Assigned task: In the data that follows, find the line with "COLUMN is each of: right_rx"; transcribe it, every later line up to the one with "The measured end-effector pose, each", and that line as well, exactly and with no others.

Entries supplied:
Content starts

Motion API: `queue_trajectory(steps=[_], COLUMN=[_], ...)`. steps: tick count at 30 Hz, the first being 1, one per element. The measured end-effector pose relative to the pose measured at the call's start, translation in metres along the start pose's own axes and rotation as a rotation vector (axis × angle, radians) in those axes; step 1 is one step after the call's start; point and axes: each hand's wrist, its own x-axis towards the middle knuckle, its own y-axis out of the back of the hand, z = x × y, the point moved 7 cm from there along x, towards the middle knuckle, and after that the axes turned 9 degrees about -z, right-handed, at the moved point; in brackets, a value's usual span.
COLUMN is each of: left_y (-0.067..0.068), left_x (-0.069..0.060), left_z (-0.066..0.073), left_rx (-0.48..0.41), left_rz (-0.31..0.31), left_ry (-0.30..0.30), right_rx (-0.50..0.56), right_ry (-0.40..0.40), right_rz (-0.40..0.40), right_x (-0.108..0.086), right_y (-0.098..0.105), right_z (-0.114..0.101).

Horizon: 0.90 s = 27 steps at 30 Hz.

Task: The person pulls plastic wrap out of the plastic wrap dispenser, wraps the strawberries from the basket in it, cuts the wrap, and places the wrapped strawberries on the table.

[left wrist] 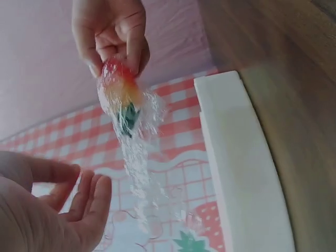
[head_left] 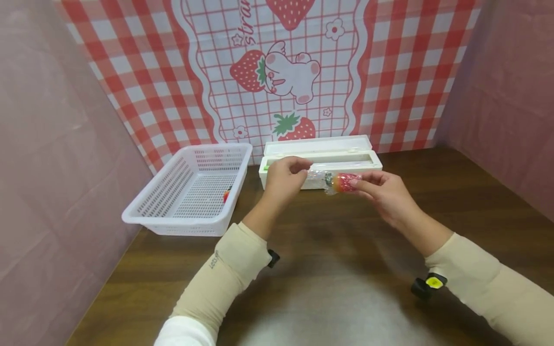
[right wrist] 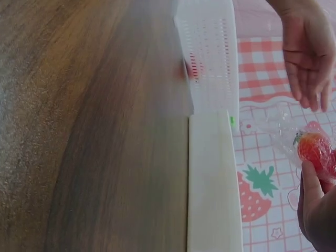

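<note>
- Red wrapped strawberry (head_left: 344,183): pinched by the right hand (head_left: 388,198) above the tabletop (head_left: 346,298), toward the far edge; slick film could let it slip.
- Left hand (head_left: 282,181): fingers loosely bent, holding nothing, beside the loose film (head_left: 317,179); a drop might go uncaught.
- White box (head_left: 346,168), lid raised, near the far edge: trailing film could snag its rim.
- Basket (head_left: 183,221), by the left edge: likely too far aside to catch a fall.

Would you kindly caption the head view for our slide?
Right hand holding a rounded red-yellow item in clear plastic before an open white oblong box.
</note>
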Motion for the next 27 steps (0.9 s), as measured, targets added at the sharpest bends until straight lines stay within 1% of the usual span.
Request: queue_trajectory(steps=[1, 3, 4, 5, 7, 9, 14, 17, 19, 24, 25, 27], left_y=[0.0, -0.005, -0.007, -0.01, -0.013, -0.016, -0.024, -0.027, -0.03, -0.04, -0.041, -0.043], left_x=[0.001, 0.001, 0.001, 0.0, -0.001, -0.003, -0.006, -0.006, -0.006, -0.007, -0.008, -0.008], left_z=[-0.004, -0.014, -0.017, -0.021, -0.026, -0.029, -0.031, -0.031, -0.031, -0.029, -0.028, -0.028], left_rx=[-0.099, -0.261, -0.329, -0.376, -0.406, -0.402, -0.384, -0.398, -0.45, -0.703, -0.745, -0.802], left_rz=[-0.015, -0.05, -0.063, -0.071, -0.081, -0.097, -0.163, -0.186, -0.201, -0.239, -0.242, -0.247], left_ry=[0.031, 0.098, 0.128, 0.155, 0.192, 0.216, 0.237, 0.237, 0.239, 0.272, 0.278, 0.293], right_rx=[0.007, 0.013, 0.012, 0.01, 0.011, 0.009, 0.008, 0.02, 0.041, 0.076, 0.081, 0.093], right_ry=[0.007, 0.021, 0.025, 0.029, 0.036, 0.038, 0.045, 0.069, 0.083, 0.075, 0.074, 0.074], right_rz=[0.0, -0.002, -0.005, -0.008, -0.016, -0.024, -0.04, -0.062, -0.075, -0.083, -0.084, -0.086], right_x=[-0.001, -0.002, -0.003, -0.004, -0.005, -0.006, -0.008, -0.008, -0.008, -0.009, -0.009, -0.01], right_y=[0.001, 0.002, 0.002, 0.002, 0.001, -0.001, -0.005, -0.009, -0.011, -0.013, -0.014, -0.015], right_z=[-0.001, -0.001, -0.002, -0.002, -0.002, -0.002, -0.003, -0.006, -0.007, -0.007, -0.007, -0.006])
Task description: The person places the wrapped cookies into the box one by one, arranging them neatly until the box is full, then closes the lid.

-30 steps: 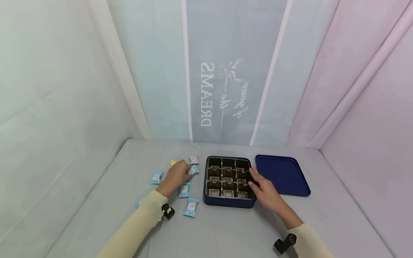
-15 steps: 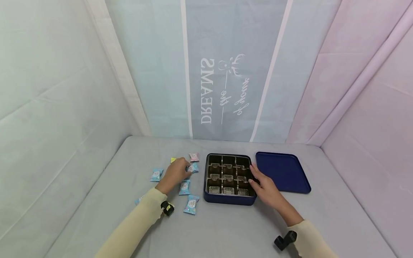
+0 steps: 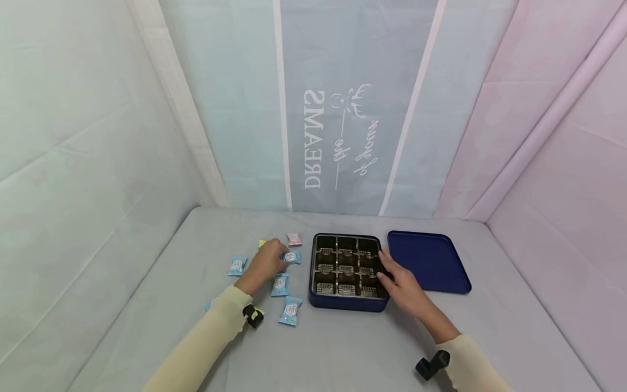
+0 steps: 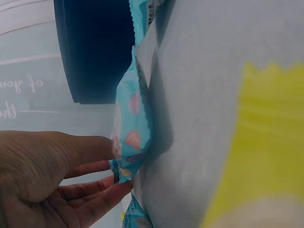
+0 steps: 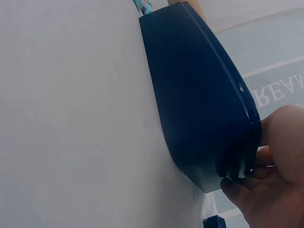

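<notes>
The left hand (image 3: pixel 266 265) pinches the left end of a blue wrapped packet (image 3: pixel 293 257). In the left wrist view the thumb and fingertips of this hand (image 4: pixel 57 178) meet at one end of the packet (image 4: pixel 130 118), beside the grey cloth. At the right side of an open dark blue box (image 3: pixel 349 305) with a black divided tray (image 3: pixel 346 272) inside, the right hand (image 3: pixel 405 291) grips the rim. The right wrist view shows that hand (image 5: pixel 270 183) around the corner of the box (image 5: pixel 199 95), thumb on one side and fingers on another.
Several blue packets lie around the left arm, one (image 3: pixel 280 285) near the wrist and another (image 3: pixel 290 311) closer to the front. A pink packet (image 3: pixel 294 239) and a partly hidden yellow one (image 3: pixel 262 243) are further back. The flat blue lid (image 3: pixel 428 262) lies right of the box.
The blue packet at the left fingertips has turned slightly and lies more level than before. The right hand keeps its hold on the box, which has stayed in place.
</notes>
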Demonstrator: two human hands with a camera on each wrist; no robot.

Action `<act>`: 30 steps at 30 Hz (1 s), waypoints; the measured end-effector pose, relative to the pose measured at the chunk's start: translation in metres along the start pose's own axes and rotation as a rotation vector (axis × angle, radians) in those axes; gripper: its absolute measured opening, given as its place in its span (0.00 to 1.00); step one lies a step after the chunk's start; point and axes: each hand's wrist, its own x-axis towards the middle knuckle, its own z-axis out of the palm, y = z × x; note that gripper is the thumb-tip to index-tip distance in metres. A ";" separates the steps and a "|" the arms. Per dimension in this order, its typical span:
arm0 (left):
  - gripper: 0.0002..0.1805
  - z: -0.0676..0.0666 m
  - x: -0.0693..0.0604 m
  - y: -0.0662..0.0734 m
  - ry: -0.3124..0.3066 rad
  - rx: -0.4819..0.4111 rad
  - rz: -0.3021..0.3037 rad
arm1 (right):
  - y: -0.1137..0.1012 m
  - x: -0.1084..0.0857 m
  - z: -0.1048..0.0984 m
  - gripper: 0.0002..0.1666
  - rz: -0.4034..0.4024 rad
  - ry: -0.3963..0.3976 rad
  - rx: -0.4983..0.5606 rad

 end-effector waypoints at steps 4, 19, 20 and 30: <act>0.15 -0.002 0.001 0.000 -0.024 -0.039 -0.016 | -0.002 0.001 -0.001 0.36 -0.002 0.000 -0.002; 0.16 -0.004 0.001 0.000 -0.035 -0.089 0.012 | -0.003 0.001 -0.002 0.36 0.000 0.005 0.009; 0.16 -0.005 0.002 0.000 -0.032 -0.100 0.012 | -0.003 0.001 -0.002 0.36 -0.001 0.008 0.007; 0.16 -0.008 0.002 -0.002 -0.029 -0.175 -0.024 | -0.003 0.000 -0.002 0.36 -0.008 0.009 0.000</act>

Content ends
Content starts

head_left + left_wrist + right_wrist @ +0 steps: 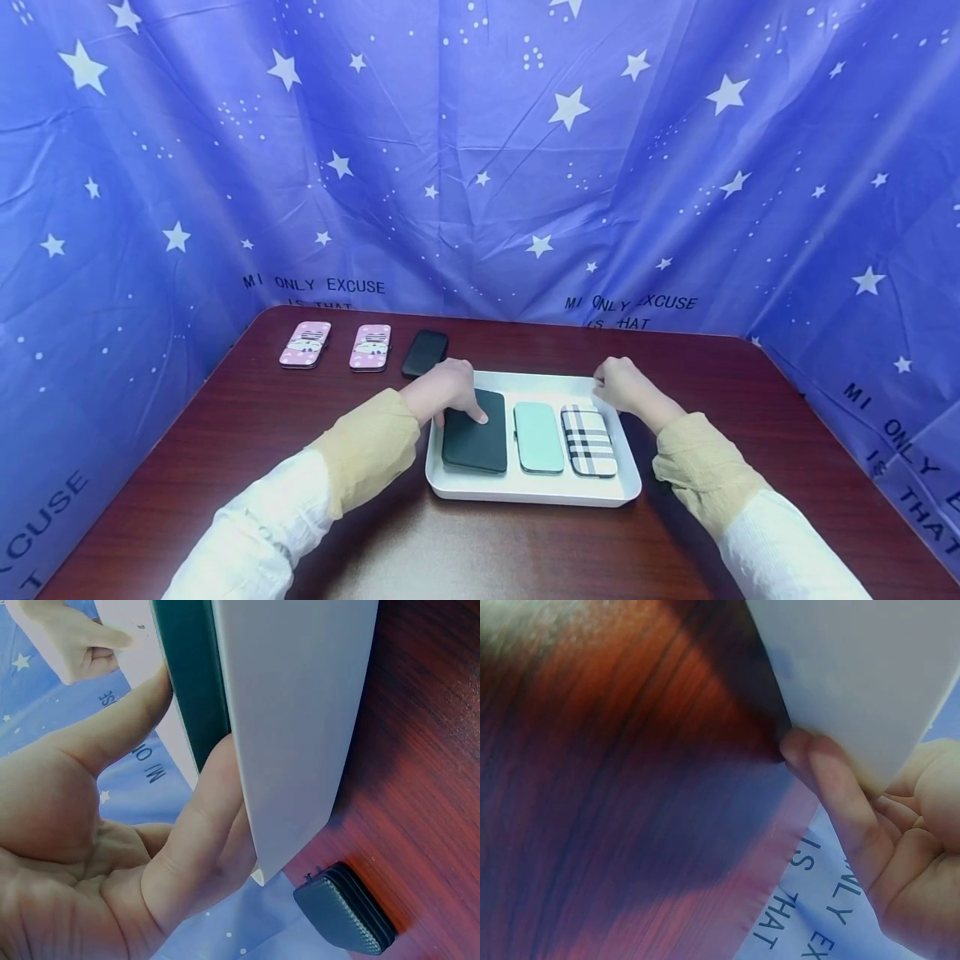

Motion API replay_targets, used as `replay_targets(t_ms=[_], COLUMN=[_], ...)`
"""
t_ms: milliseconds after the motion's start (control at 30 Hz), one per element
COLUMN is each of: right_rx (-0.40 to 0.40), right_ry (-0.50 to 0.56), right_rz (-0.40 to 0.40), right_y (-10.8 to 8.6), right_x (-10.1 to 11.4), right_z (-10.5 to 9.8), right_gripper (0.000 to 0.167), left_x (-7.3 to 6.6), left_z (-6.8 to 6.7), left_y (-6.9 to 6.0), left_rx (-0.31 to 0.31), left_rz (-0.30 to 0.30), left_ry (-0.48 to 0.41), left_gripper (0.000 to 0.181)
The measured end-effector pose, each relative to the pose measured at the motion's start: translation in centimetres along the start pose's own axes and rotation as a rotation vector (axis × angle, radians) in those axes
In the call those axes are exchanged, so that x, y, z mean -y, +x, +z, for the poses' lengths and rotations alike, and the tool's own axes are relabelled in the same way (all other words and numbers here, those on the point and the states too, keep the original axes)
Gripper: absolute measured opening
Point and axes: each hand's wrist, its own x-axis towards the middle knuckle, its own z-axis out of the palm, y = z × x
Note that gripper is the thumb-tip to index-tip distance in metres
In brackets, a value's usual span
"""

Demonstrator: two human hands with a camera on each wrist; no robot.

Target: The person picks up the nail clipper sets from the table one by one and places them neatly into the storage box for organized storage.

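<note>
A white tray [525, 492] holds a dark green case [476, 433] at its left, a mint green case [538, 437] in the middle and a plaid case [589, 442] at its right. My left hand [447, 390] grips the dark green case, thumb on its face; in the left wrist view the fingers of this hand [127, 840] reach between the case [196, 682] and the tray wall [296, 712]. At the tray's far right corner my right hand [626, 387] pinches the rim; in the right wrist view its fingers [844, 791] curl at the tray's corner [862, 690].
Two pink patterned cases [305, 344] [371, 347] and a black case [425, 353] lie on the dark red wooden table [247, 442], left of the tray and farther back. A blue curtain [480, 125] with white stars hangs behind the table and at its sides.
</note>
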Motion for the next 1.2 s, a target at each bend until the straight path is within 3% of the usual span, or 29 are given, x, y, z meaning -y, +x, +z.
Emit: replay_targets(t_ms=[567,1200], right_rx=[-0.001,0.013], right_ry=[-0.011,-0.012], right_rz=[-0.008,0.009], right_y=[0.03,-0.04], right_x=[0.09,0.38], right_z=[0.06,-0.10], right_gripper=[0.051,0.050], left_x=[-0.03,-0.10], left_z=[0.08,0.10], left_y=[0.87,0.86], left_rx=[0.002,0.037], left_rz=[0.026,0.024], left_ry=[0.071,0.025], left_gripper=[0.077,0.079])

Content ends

Task output:
COLUMN is each of: right_rx (-0.40 to 0.40), right_ry (-0.50 to 0.56), right_rz (-0.40 to 0.40), right_y (-10.8 to 8.6), right_x (-10.1 to 11.4), right_z (-10.5 to 9.8), right_gripper (0.000 to 0.167), left_x (-7.3 to 6.6), left_z (-6.8 to 6.7), left_y (-6.9 to 6.0), left_rx (-0.31 to 0.31), left_rz (-0.30 to 0.30), left_ry (-0.48 to 0.41), left_gripper (0.000 to 0.181)
The measured end-effector pose, each relative to the pose measured at the motion's start: translation in centimetres along the start pose's own axes and rotation as a rotation vector (axis × angle, radians) in those axes

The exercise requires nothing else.